Infine, ed è il mio terzo motivo di insoddisfazione, come si fa a pensare seriamente che i destini del rilancio della nostra economia siano nelle attività promozionali condotte da BancaStato e dal fondo che essa dovrebbe gestire? Siamo messi male: direi che è la dimostrazione della nostra disperazione. È tragicomico poi che BancaStato, alle prese con la sua capitalizzazione (ne discuteremo prossimamente), pensi ai bisogni in capitale di altre aziende, nella prospettiva di migliorarne la capacità concorrenziale.

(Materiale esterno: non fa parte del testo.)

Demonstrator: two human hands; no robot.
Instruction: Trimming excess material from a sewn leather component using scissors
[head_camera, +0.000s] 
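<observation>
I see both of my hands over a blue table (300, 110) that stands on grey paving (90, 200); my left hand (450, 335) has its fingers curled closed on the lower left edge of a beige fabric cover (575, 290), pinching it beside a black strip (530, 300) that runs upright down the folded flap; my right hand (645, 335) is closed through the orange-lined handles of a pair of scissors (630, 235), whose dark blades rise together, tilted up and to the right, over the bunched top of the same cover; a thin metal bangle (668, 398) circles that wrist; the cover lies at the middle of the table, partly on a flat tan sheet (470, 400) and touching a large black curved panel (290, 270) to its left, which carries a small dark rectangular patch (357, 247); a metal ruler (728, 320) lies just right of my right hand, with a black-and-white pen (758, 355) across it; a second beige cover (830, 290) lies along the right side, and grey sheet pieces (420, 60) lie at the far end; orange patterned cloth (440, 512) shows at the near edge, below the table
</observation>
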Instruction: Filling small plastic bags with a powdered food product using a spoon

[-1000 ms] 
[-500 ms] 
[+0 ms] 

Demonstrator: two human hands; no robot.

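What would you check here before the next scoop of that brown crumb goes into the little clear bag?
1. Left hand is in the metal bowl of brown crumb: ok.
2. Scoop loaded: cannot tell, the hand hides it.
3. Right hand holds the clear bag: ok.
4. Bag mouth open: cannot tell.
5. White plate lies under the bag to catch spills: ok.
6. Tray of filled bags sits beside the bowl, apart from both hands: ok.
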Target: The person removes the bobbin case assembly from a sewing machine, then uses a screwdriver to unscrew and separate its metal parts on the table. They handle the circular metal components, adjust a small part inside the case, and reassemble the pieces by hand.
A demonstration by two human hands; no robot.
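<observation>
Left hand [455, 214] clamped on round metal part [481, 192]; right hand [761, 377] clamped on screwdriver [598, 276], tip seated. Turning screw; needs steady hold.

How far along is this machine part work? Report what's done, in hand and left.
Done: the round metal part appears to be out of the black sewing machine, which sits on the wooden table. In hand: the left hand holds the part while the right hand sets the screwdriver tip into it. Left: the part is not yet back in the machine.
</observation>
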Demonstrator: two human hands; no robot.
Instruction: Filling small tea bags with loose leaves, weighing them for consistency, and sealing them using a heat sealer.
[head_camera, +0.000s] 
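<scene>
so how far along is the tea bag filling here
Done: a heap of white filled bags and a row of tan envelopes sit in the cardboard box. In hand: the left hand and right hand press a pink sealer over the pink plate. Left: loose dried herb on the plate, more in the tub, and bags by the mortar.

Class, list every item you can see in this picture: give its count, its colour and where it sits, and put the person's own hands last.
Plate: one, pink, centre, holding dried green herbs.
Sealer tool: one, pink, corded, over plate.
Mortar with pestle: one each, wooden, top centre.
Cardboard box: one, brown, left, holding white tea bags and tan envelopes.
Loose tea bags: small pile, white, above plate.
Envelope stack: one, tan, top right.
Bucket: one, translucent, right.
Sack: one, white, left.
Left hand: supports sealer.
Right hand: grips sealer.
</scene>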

D’altronde appaiono poco convincenti le ragioni che hanno portato al semi-flop del primo fondo proposto due anni fa e rimasto quasi inutilizzato. E a poco serve l’allineamento di cifre che indicherebbero il contributo di BancaStato al sostegno delle imprese. Potrei fare della facile ironia chiedendo se in quelle ditte sostenute ve n’è qualcuno riconducibile a qualche importante deputato qui presente: che razza di contributo sarebbe, in quel caso, al sostegno dell’economia? Ma non si sa nulla, né in quali settori, né per quali progetti, né con quali finalità sono stati concessi questi crediti. Per me, quindi, sono dati che servono solo a giustificare il proprio insuccesso.

 

Concludo affermando che il nostro punto di vista è evidentemente un altro. Oggi sostenere l’economia, ammesso che ci si voglia muovere in questa ottica, significa porsi dal punto di vista dei salariati, sostenerne i posti di lavoro impedendo che vengano licenziati; sostenerne i redditi combattendo il dumping salariale: concretamente potenziando le misure contro il dumping come proponiamo noi con l’iniziativa che proprio in questi giorni depositeremo presso la Cancelleria dello Stato e non rinunciando di fatto come fa il messaggio che stiamo discutendo; sostenere le occasioni di lavoro, ad esempio con un intervento diretto del Cantone che crei possibilità di occupazione e formazione per i giovani: concretamente: un raddoppio dei posti di tirocinio presso il cantone.

Potrei continuare questa lista che muove da una preoccupazione e da una impostazione alternativa a quella del messaggio e che giustifica il mio voto contrario.